• Goal of the exercise
Down to the last line, restate the records below word for word, dropping every image.

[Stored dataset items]
--------

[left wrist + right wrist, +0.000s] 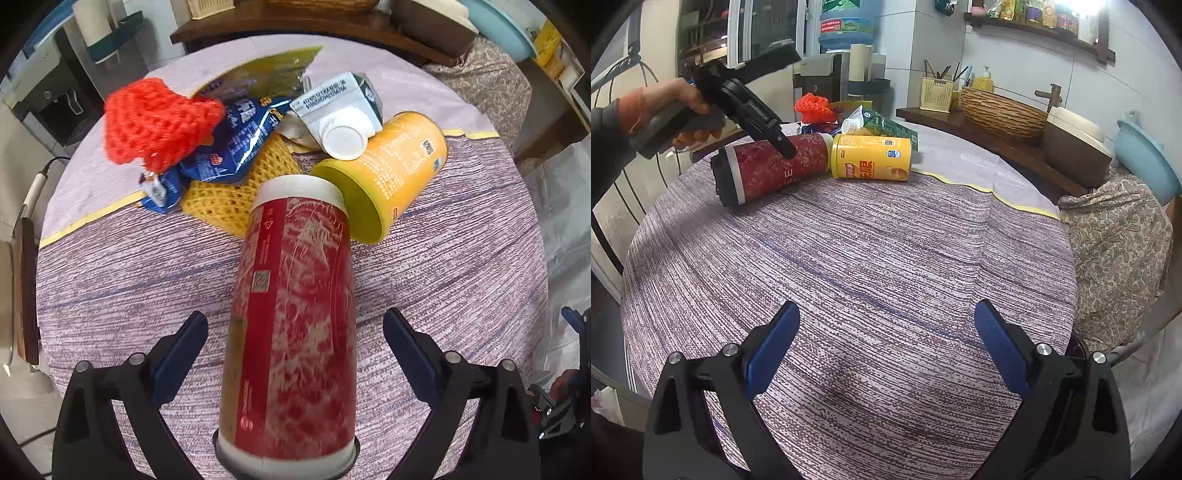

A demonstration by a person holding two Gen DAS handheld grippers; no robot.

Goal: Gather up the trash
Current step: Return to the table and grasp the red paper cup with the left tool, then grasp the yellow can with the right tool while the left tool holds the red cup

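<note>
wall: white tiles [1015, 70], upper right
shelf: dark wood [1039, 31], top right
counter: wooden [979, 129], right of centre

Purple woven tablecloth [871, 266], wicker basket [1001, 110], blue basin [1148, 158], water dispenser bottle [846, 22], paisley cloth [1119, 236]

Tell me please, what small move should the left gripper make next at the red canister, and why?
Probably close the jaws. The left gripper stands open astride the red canister, which lies on its side on the table, with a gap at each pad. Its far end seems to touch the yellow can, so squeeze gently before lifting.
</note>
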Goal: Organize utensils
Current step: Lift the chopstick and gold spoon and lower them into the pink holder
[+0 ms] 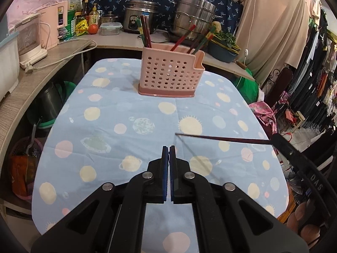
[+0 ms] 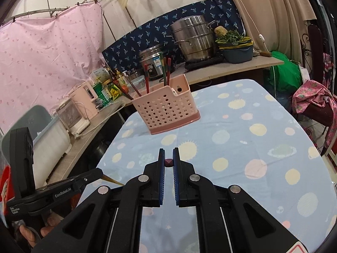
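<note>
Pink plastic, full of holes, the utensil caddy (image 1: 170, 74) stood at twelve o'clock on my planet-print tablecloth (image 1: 118, 126), well apart from both of my grippers. It already held several red and green chopsticks (image 1: 146, 31), some leaning in its left compartment and more toward one o'clock, so I judged most of the sorting done. My right gripper (image 2: 169, 155) was pinching a dark chopstick (image 1: 221, 138) crosswise; in its own view only the butt end showed between the blue pads, while in the left view the shaft ran from three o'clock toward the middle, clear of the cloth. My left gripper (image 1: 169, 150) had its jaws pressed together with nothing visible between them in its own view, though the right view showed a thin, tan, stick-like tip (image 2: 112, 180) poking from its nose at nine o'clock; I could not tell what that was. No loose utensils lay on the cloth that I could see, so what remained, by my reckoning, was carrying the held chopstick over and dropping it in.
</note>
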The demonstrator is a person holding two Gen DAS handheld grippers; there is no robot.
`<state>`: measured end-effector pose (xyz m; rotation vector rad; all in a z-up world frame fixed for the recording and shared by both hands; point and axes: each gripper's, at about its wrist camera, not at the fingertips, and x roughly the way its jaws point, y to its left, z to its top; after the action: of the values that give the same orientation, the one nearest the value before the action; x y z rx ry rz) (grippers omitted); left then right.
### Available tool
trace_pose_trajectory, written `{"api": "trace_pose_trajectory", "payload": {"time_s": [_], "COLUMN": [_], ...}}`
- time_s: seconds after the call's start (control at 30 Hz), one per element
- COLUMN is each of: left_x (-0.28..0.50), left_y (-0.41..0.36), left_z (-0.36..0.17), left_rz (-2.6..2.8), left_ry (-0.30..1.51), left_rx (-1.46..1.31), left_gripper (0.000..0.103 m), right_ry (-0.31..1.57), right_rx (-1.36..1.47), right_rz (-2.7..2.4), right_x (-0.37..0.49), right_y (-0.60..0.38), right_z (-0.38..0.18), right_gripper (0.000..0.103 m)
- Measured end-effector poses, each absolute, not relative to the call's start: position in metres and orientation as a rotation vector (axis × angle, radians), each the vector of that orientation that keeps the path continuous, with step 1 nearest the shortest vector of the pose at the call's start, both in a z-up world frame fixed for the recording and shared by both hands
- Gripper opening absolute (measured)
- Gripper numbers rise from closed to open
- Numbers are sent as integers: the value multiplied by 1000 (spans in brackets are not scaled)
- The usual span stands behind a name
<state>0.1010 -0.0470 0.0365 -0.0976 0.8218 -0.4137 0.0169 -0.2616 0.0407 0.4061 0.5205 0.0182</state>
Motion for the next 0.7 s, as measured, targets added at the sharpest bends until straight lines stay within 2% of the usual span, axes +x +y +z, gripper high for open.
{"api": "trace_pose_trajectory", "payload": {"time_s": [0.5, 0.7], "left_x": [173, 213], "left_y": [-40, -46], "left_z": [108, 142], "left_rz": [-418, -412], "left_ry": [739, 678], "left_rx": [-139, -135], "left_gripper": [1, 1], "right_ry": [415, 325], "right_rx": [430, 403], "right_rz": [32, 14], "right_x": [82, 119], "right_y": [-295, -306], "right_z": [101, 142], "right_gripper": [7, 7]}}
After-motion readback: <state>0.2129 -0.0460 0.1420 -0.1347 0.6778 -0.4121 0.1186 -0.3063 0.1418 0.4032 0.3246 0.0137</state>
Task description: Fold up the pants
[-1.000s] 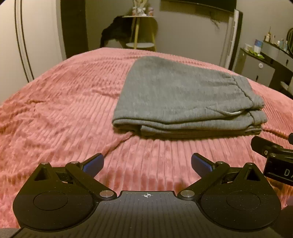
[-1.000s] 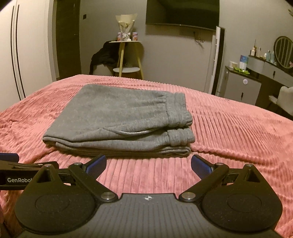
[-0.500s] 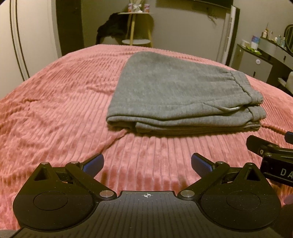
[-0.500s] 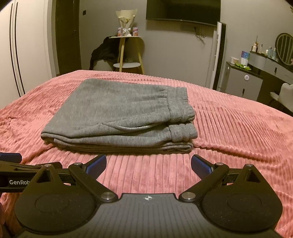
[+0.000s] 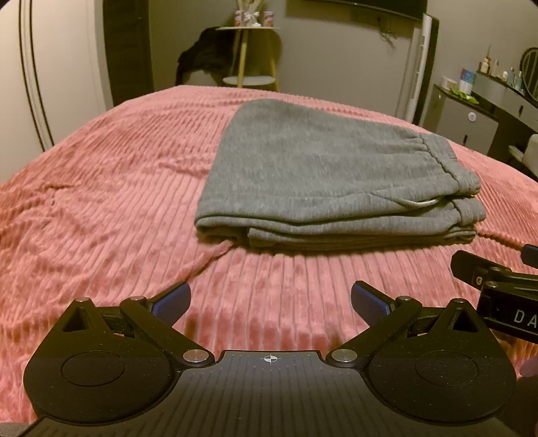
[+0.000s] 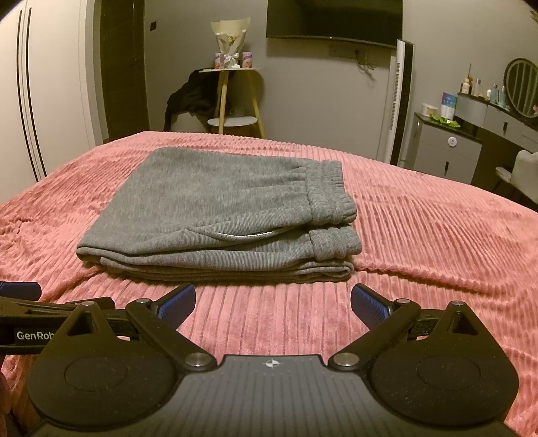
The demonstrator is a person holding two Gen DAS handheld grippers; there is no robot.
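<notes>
Grey sweatpants (image 5: 322,181) lie folded in a flat stack on the pink ribbed bedspread (image 5: 101,208), waistband to the right. They also show in the right wrist view (image 6: 218,208). My left gripper (image 5: 270,299) is open and empty, held short of the stack's near edge. My right gripper (image 6: 272,301) is open and empty, also short of the near edge. The right gripper's body shows at the right edge of the left wrist view (image 5: 497,285); the left one shows at the left edge of the right wrist view (image 6: 30,319).
Beyond the bed stand a small wooden side table (image 6: 232,97) with dark clothing draped beside it, a wall TV (image 6: 333,20), a tall tower fan (image 6: 400,101) and a grey dresser (image 6: 447,151) with a mirror at the right. White wardrobe doors (image 6: 30,101) stand at the left.
Both grippers have drawn back slightly and tilted up, so the stack sits a little farther and more of the room shows. The pants have not moved.
</notes>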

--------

• Solution to the problem
[left wrist + right wrist, +0.000s] 

A demonstration by a person holding two Gen DAS handheld grippers; no robot.

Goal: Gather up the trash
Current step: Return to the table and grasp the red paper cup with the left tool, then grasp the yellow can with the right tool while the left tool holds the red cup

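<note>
wall: white tiles [1015, 70], upper right
shelf: dark wood [1039, 31], top right
counter: wooden [979, 129], right of centre

Purple woven tablecloth [871, 266], wicker basket [1001, 110], blue basin [1148, 158], water dispenser bottle [846, 22], paisley cloth [1119, 236]

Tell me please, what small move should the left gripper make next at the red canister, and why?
Probably close the jaws. The left gripper stands open astride the red canister, which lies on its side on the table, with a gap at each pad. Its far end seems to touch the yellow can, so squeeze gently before lifting.
</note>
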Goal: Organize utensils
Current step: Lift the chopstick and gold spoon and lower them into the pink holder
[+0 ms] 
[+0 ms] 
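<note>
Pink plastic, full of holes, the utensil caddy (image 1: 170, 74) stood at twelve o'clock on my planet-print tablecloth (image 1: 118, 126), well apart from both of my grippers. It already held several red and green chopsticks (image 1: 146, 31), some leaning in its left compartment and more toward one o'clock, so I judged most of the sorting done. My right gripper (image 2: 169, 155) was pinching a dark chopstick (image 1: 221, 138) crosswise; in its own view only the butt end showed between the blue pads, while in the left view the shaft ran from three o'clock toward the middle, clear of the cloth. My left gripper (image 1: 169, 150) had its jaws pressed together with nothing visible between them in its own view, though the right view showed a thin, tan, stick-like tip (image 2: 112, 180) poking from its nose at nine o'clock; I could not tell what that was. No loose utensils lay on the cloth that I could see, so what remained, by my reckoning, was carrying the held chopstick over and dropping it in.
</note>
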The demonstrator is a person holding two Gen DAS handheld grippers; there is no robot.
`<state>`: measured end-effector pose (xyz m; rotation vector rad; all in a z-up world frame fixed for the recording and shared by both hands; point and axes: each gripper's, at about its wrist camera, not at the fingertips, and x roughly the way its jaws point, y to its left, z to its top; after the action: of the values that give the same orientation, the one nearest the value before the action; x y z rx ry rz) (grippers omitted); left then right.
### Available tool
trace_pose_trajectory, written `{"api": "trace_pose_trajectory", "payload": {"time_s": [_], "COLUMN": [_], ...}}`
- time_s: seconds after the call's start (control at 30 Hz), one per element
- COLUMN is each of: left_x (-0.28..0.50), left_y (-0.41..0.36), left_z (-0.36..0.17), left_rz (-2.6..2.8), left_ry (-0.30..1.51), left_rx (-1.46..1.31), left_gripper (0.000..0.103 m), right_ry (-0.31..1.57), right_rx (-1.36..1.47), right_rz (-2.7..2.4), right_x (-0.37..0.49), right_y (-0.60..0.38), right_z (-0.38..0.18), right_gripper (0.000..0.103 m)
- Measured end-effector poses, each absolute, not relative to the call's start: position in metres and orientation as a rotation vector (axis × angle, radians), each the vector of that orientation that keeps the path continuous, with step 1 nearest the shortest vector of the pose at the call's start, both in a z-up world frame fixed for the recording and shared by both hands
- Gripper opening absolute (measured)
- Gripper numbers rise from closed to open
- Numbers are sent as integers: the value multiplied by 1000 (spans in brackets are not scaled)
- The usual span stands behind a name
<state>0.1010 -0.0470 0.0365 -0.0976 0.8218 -0.4137 0.0169 -0.2616 0.0407 0.4061 0.5205 0.0182</state>
Motion for the next 0.7 s, as measured, targets added at the sharpest bends until straight lines stay within 2% of the usual span, axes +x +y +z, gripper high for open.
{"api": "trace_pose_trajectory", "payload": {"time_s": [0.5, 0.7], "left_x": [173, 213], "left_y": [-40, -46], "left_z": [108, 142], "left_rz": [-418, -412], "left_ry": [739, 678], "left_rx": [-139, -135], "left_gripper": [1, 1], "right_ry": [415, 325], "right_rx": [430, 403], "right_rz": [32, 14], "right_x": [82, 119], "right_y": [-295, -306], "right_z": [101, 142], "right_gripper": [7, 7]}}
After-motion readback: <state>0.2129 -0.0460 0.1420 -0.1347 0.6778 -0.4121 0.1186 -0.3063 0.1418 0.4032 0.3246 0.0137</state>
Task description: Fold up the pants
[-1.000s] 
[-1.000s] 
[-0.500s] 
[-0.500s] 
[+0.000s] 
[+0.000s] 
The demonstrator is a person holding two Gen DAS handheld grippers; there is no robot.
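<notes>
Grey sweatpants (image 5: 322,181) lie folded in a flat stack on the pink ribbed bedspread (image 5: 101,208), waistband to the right. They also show in the right wrist view (image 6: 218,208). My left gripper (image 5: 270,299) is open and empty, held short of the stack's near edge. My right gripper (image 6: 272,301) is open and empty, also short of the near edge. The right gripper's body shows at the right edge of the left wrist view (image 5: 497,285); the left one shows at the left edge of the right wrist view (image 6: 30,319).
Beyond the bed stand a small wooden side table (image 6: 232,97) with dark clothing draped beside it, a wall TV (image 6: 333,20), a tall tower fan (image 6: 400,101) and a grey dresser (image 6: 447,151) with a mirror at the right. White wardrobe doors (image 6: 30,101) stand at the left.
Both grippers have drawn back slightly and tilted up, so the stack sits a little farther and more of the room shows. The pants have not moved.
</notes>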

No more output is given for this exercise.